The true Vietnamese kryptonite gained another victory pelt in what has been the best series in GPL so far. If you’re going to watch one series, you should make it this one. Lloyd provided a masterclass on how to carry, and increasingly we’re seeing that the performance of a team’s bot lane is paramount to whether a team will do well in GPL. Optimus played his heart out, but ultimately Lloyd had the better team behind him.  

That’s not to say Boba Marines is a bad team – far from it. Although, perhaps their strategy of “not dying for the first 15 minutes and then group up and win lololol” needs a little refining.   

Go To Sleep is actually a better team than anyone thought.

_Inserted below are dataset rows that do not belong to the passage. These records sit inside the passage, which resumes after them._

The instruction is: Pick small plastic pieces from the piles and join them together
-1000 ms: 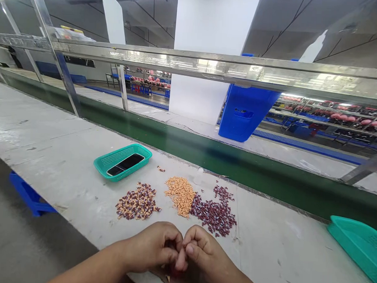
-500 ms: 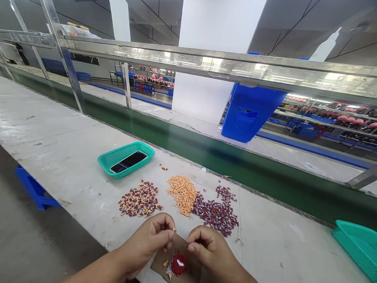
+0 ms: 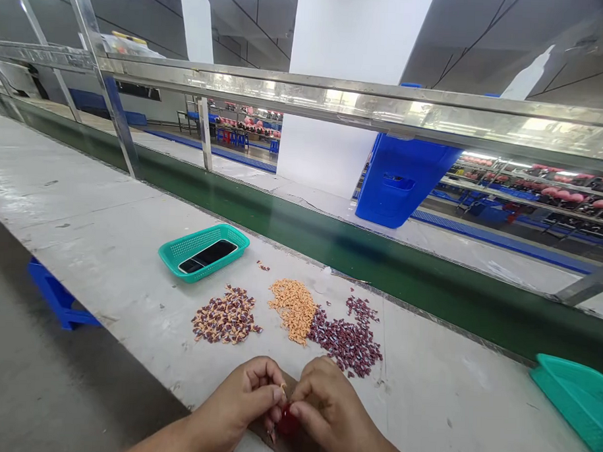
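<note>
Close to the front edge of the table, my left hand is closed, pinching a small orange piece between thumb and forefinger. My right hand is also closed in a pinch, its fingertips right by the left ones; whatever is in them is hidden. Under both hands lies a brown board, carrying a round, shiny red thing mostly covered by my fingers. Beyond the hands are a pile of orange pieces, a pile of dark purple pieces, and a pile of two-coloured orange and purple pieces.
A green perforated basket holding a phone stands at the back left. More green baskets sit at the right edge. Behind the table runs a green belt, with a metal rail and a blue bin above it.
My right hand has moved left and my two hands have come together over the red thing, now largely covered. The dark piece seen in my right fingertips is hidden.
</note>
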`<state>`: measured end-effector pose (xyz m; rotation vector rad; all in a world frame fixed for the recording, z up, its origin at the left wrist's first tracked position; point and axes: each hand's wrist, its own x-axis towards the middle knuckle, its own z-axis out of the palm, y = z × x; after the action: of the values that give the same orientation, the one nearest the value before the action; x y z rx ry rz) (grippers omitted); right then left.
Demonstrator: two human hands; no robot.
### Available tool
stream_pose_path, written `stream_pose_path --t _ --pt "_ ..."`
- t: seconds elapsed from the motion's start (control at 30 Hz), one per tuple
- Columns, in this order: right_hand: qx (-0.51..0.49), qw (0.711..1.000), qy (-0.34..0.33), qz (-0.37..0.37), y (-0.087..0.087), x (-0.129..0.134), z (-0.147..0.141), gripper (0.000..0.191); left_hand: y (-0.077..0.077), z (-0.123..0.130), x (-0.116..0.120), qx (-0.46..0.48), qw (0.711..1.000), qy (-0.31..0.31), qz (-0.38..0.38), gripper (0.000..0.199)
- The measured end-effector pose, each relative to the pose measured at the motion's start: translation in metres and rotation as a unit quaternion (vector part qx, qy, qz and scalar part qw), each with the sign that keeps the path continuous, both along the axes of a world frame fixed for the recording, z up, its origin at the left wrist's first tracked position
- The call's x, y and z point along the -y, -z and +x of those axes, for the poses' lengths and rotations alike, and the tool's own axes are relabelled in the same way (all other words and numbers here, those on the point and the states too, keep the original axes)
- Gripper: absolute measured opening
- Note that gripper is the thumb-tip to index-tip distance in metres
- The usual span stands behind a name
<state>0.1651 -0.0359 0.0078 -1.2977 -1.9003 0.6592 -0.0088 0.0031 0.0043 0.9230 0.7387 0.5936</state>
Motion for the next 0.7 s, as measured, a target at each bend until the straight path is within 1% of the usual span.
stream_pose_path --t 0.1,0.2,0.43,0.7 --pt "-0.125 0.992 0.032 0.003 0.0004 0.0 0.0001 0.012 0.0007 0.0029 0.0033 0.003 1.0 0.016 0.0 0.023" --pt "-0.173 0.984 0.036 -0.003 0.0005 -0.0002 -0.0026 0.017 -0.0001 0.0058 0.0058 0.001 1.0 0.018 0.004 0.026" --pt "-0.176 0.983 0.046 -0.009 0.0003 -0.0003 -0.0059 0.019 -0.0044 0.0073 0.009 -0.011 1.0 0.005 0.005 0.029" --pt "-0.173 0.984 0.044 -0.009 0.0025 -0.001 -0.0056 0.019 -0.0014 0.0054 0.0082 -0.008 1.0 -0.001 0.013 0.029"
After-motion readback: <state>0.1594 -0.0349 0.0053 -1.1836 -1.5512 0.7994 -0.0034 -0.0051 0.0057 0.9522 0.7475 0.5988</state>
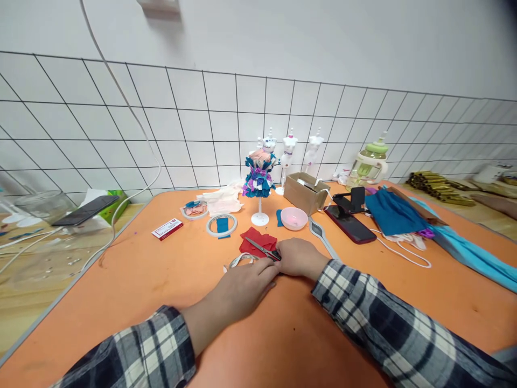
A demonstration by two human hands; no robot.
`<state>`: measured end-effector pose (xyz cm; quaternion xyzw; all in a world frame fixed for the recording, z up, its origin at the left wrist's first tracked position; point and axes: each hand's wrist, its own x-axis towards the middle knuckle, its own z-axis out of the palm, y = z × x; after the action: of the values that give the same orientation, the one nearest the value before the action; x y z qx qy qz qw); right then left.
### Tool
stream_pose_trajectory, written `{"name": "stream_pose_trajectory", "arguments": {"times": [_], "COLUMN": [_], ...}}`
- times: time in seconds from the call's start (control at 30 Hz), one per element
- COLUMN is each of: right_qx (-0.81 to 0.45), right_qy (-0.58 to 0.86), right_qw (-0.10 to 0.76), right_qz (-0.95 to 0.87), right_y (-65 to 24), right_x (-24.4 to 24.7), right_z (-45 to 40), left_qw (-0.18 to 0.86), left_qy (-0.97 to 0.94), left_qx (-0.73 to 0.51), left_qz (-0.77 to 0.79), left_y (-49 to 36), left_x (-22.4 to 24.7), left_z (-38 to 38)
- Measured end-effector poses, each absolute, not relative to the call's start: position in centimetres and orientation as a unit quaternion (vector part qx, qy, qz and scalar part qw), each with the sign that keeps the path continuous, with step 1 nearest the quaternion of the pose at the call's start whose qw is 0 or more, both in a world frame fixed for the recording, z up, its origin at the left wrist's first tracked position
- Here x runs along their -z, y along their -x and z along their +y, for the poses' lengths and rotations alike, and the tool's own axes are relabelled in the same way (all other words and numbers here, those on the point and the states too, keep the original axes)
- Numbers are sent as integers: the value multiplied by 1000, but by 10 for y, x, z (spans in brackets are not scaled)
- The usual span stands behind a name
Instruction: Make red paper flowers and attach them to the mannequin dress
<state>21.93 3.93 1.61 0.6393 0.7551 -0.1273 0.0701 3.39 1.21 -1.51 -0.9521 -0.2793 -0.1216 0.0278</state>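
My right hand [299, 258] is closed at the handles of small scissors [258, 247], whose blades lie over red paper pieces [252, 235] and point up-left. My left hand [247, 286] lies just left of it, fingers together and reaching to the scissor handles; what is under its fingertips is hidden. Beside my left fingers is a roll of white tape [241, 260]. Behind the red paper stands a small dress form [259, 180] wearing a blue, purple and pink ruffled dress. A pink bowl [294, 218] sits to the right of its base.
On the orange table [141, 280] are a red-white box [167, 229], a white ring [209, 233] over blue paper, a cardboard box [305, 195], a dark phone [350, 224], blue cloth [393, 211] and a green-lidded bottle [365, 168]. White mannequins [289, 148] stand behind.
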Motion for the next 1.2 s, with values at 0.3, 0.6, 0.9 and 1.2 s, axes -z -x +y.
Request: {"name": "stream_pose_trajectory", "arguments": {"times": [0.3,0.6,0.9,1.2], "right_qx": [156,154,244,231], "right_qy": [-629,-644,-603,-614], "right_qw": [54,-12,-50,-108], "right_qz": [759,750,758,747], "right_y": [-224,-219,-235,-231], "right_x": [-14,-10,-5,-3], "right_z": [41,35,43,37], "left_qw": [135,144,141,175], "left_qy": [961,966,965,962], "left_qx": [90,72,114,25], "left_qz": [-224,-204,-190,-207], "left_y": [-38,-29,-27,-19], "left_x": [9,7,6,9], "left_z": [18,26,23,31]}}
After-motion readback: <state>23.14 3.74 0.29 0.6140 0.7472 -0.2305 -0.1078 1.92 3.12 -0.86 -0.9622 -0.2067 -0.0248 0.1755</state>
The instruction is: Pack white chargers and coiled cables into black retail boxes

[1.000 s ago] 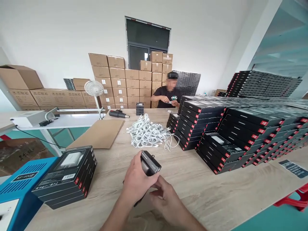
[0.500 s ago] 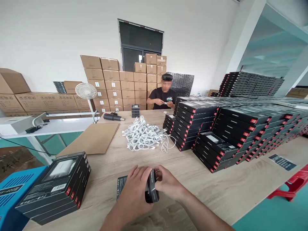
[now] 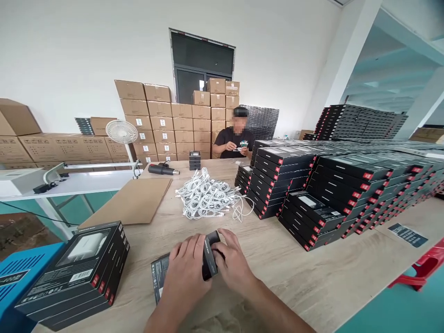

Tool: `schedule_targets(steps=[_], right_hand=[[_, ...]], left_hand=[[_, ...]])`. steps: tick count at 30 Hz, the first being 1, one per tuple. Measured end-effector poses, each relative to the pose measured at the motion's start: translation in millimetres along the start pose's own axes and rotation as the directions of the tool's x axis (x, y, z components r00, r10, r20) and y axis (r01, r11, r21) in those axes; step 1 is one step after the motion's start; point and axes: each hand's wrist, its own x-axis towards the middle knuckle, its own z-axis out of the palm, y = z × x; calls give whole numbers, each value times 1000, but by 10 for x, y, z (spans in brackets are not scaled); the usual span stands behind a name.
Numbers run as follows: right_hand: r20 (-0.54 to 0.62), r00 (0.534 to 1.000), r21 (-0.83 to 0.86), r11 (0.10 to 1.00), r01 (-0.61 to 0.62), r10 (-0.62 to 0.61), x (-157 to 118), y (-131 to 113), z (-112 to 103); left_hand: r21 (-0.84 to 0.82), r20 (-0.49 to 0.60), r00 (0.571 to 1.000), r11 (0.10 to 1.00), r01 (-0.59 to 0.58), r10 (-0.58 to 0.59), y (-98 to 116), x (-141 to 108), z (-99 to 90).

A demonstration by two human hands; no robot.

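Observation:
Near the front of the wooden table, both hands are on one black box (image 3: 209, 257) with small white print along its narrow side. My left hand (image 3: 187, 266) lies across it from the left, fingers wrapped over it. From the right, my right hand (image 3: 231, 259) grips the end, with the thumb bent inward against it. The printed panel (image 3: 159, 273) of the box shows left of my left hand, partly covered by it. Beyond the hands lies a heap of coiled white cables (image 3: 204, 196).
Stacked black boxes (image 3: 277, 185) with red corners fill the right side. More boxes (image 3: 83, 263) stand at front left beside a blue machine (image 3: 31, 282). A cardboard sheet (image 3: 132, 201) and heat gun (image 3: 163, 169) lie farther back. Across the table sits a person (image 3: 234, 138).
The box has shifted slightly left and tilted between my hands. My right hand has moved left with it, and its fingers now bend in at the box's end.

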Motion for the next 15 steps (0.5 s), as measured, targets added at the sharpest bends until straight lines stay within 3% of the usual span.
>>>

They’ve even started to gain fans thanks to their logo: 

…but they were caught out by Mineski’s oddball AD Poppy top pick. 

They looked confused in teamfights as well, as they never seemed to know who to target against Mineski – probably a result of bad shotcalling. 

The problem with Mineski is that they aren’t particularly great when it comes to playing a standard metagame, as their Game 1 against GTS showed (even their Game 2 wasn’t the best, although they did take their lead and ran with it in a good team performance) but more surprises like that and who knows? Chances are slim, as always, but we’ve seen weirder upsets from Mineski before. Remember Tgee was the guy who pulled out a top Lee Sin pick against Akali to win their shot at World’s in Season 3. 

Group D doesn’t play this week, so we’ll have to wait another week to see if Mineski or GTS can pull off another surprise.